## PROBLEM
What is needed is an exact copy of the lines in the listing below, from the one with "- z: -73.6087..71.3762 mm" up to and including the one with "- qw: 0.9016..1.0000", with no other lines.
>>
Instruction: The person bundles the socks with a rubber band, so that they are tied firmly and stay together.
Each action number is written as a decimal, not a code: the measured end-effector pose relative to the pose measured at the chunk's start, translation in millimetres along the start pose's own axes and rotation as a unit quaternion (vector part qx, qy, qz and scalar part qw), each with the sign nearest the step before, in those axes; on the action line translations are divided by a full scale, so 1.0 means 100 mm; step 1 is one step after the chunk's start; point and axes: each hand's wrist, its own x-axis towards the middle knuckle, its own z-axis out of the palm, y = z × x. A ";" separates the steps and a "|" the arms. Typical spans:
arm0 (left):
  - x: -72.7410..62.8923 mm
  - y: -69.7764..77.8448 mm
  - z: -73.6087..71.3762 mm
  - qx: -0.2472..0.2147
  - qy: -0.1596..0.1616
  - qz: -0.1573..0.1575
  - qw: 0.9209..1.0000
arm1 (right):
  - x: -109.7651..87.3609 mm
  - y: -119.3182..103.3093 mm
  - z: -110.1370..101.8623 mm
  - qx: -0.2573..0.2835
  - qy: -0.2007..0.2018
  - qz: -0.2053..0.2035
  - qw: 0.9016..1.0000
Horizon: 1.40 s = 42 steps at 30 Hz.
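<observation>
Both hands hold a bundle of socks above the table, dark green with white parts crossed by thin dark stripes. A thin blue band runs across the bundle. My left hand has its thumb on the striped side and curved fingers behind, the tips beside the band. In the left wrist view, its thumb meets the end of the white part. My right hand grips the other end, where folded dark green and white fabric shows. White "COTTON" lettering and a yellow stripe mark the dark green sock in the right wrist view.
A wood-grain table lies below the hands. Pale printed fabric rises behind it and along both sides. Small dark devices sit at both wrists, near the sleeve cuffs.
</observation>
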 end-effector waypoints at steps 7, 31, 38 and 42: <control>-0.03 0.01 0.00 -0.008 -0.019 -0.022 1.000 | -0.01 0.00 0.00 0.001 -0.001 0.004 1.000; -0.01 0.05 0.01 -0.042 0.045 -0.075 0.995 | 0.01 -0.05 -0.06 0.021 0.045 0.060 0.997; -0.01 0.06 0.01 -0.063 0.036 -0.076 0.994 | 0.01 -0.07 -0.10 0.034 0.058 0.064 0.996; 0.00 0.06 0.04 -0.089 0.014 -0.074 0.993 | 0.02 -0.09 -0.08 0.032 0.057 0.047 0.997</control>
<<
## THE ANSWER
  - z: -73.6087..71.3762 mm
  - qx: -0.2472..0.2147
  - qy: -0.1596..0.1616
  - qz: -0.1573..0.1575
  - qw: 0.9209..1.0000
arm1 (right):
  - x: -109.7651..87.3609 mm
  - y: -119.3182..103.3093 mm
  - z: -110.1370..101.8623 mm
  - qx: -0.2573..0.2835
  - qy: -0.2007..0.2018
  - qz: -0.2053..0.2035
  - qw: 0.9016..1.0000

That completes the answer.